*** Data provided Section Begins ***

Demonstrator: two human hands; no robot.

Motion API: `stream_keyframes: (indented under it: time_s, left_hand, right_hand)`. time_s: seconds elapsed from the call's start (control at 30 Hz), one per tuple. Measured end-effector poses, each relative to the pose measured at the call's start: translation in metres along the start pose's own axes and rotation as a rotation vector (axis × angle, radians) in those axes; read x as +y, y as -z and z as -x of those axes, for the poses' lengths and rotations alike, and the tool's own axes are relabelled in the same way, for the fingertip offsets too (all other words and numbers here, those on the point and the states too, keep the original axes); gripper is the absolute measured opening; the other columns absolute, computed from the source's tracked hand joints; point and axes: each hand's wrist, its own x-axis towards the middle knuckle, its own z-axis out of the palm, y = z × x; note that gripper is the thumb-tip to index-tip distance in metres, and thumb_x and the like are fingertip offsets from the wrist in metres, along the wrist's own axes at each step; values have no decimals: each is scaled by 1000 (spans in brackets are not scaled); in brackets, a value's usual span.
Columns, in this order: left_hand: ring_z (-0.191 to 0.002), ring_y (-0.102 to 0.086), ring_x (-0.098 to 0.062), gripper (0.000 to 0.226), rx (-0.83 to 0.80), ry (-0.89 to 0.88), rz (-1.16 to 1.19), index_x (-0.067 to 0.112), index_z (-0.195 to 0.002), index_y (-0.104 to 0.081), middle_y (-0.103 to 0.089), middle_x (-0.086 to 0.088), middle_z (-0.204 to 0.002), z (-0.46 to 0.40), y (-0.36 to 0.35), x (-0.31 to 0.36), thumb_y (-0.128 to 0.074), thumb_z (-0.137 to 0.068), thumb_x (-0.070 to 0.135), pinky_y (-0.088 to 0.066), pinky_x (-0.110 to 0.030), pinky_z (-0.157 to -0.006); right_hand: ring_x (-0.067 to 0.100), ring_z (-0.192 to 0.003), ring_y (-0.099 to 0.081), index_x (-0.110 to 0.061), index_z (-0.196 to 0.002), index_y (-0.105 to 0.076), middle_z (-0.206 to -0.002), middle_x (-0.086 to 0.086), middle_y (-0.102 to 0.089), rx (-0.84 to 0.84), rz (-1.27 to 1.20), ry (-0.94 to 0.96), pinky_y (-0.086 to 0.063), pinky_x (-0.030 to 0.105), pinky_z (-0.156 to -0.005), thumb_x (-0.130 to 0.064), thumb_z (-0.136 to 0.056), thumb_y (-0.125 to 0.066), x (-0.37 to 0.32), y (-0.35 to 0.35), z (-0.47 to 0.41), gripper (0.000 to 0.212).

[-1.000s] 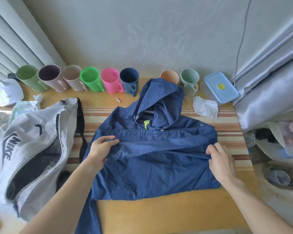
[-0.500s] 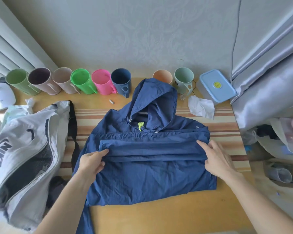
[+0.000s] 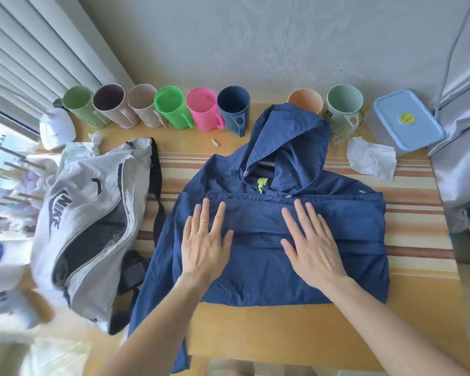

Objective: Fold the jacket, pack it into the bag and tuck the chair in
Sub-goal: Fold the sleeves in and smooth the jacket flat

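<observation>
- Bag [image 3: 90, 226]: white, dark mesh lining, zip gaping; lies on the table [image 3: 282, 329] just left of the jacket, its dark strap touching the jacket's edge.
- Mugs [image 3: 171, 111]: six in a row beyond the jacket to its left, two more behind the hood.
- Jacket [image 3: 269, 275]: navy, hooded, flat at table centre, sleeves folded across the chest; one part hangs over the near edge.
- Left hand [image 3: 205, 245]: palm down on the jacket's left half, fingers [image 3: 205, 213] spread flat, gripping nothing; ring on one.
- Right hand [image 3: 314, 245]: palm down on the jacket's right half, fingers spread flat.
- Tissue [image 3: 372, 158]: crumpled, beyond the jacket's right shoulder.
- Box [image 3: 407, 120]: blue lid, behind the tissue.
</observation>
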Motion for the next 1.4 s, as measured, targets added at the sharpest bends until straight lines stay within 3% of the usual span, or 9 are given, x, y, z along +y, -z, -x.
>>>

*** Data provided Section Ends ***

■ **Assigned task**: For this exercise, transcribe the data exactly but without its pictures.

■ **Output of the task**:
Demonstrator: two human hands; no robot.

Motion API: `stream_keyframes: (indented under it: time_s, left_hand, right_hand)`. time_s: seconds elapsed from the call's start (control at 30 Hz), one per tuple. Measured end-effector poses, each relative to the pose measured at the call's start: translation in metres along the start pose's own axes and rotation as a rotation vector (axis × angle, radians) in those axes; read x as +y, y as -z and z as -x of those axes, for the poses' lengths and rotations alike, and the tool's own axes are relabelled in the same way, for the fingertip offsets too (all other words and numbers here, those on the point and the states too, keep the original axes); gripper is the absolute measured opening; the other columns absolute, computed from the source's tracked hand joints; point and axes: each hand's wrist, its own x-axis towards the middle knuckle, its own z-axis out of the palm, y = z × x; note that gripper is the thumb-tip to index-tip distance in metres, and thumb_x and the like are fingertip offsets from the wrist in metres, along the wrist's own axes at each step; values have no decimals: each is scaled by 1000 (spans in brackets are not scaled); in brackets, a value's usual span.
Columns, in this order: left_hand: ring_z (-0.191 to 0.002), ring_y (-0.102 to 0.086), ring_x (-0.098 to 0.062), gripper (0.000 to 0.226), rx (-0.83 to 0.80), ry (-0.89 to 0.88), rz (-1.16 to 1.19), index_x (-0.067 to 0.112), index_z (-0.195 to 0.002), index_y (-0.104 to 0.081), middle_y (-0.103 to 0.089), middle_x (-0.086 to 0.088), middle_z (-0.204 to 0.002), z (-0.46 to 0.40), y (-0.36 to 0.35), x (-0.31 to 0.36), thumb_y (-0.128 to 0.074), thumb_z (-0.137 to 0.068), thumb_x (-0.070 to 0.135), pinky_y (-0.088 to 0.066), pinky_x (-0.110 to 0.030), pinky_z (-0.157 to -0.006); right_hand: ring_x (-0.067 to 0.100), ring_z (-0.192 to 0.003), ring_y (-0.099 to 0.081), index_x (-0.110 to 0.061), index_z (-0.196 to 0.002), index_y (-0.105 to 0.076), middle_z (-0.206 to -0.002), middle_x (-0.086 to 0.086), middle_y (-0.102 to 0.089), rx (-0.84 to 0.84), rz (-1.27 to 1.20), ry (-0.94 to 0.96), pinky_y (-0.086 to 0.063), pinky_x (-0.030 to 0.105), pinky_z (-0.156 to -0.005), thumb_x (-0.130 to 0.064), thumb_z (-0.136 to 0.056), thumb_y (-0.125 to 0.066), x (-0.37 to 0.32), y (-0.35 to 0.35), z (-0.47 to 0.41), gripper (0.000 to 0.212).

[-1.000s] 
[-0.500s] 
[+0.000s] 

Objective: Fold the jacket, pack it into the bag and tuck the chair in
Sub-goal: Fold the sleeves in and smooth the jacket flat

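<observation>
- Bag [image 3: 90, 226]: white, dark mesh lining, zip gaping; lies on the table [image 3: 282, 329] just left of the jacket, its dark strap touching the jacket's edge.
- Mugs [image 3: 171, 111]: six in a row beyond the jacket to its left, two more behind the hood.
- Jacket [image 3: 269, 275]: navy, hooded, flat at table centre, sleeves folded across the chest; one part hangs over the near edge.
- Left hand [image 3: 205, 245]: palm down on the jacket's left half, fingers [image 3: 205, 213] spread flat, gripping nothing; ring on one.
- Right hand [image 3: 314, 245]: palm down on the jacket's right half, fingers spread flat.
- Tissue [image 3: 372, 158]: crumpled, beyond the jacket's right shoulder.
- Box [image 3: 407, 120]: blue lid, behind the tissue.
</observation>
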Motion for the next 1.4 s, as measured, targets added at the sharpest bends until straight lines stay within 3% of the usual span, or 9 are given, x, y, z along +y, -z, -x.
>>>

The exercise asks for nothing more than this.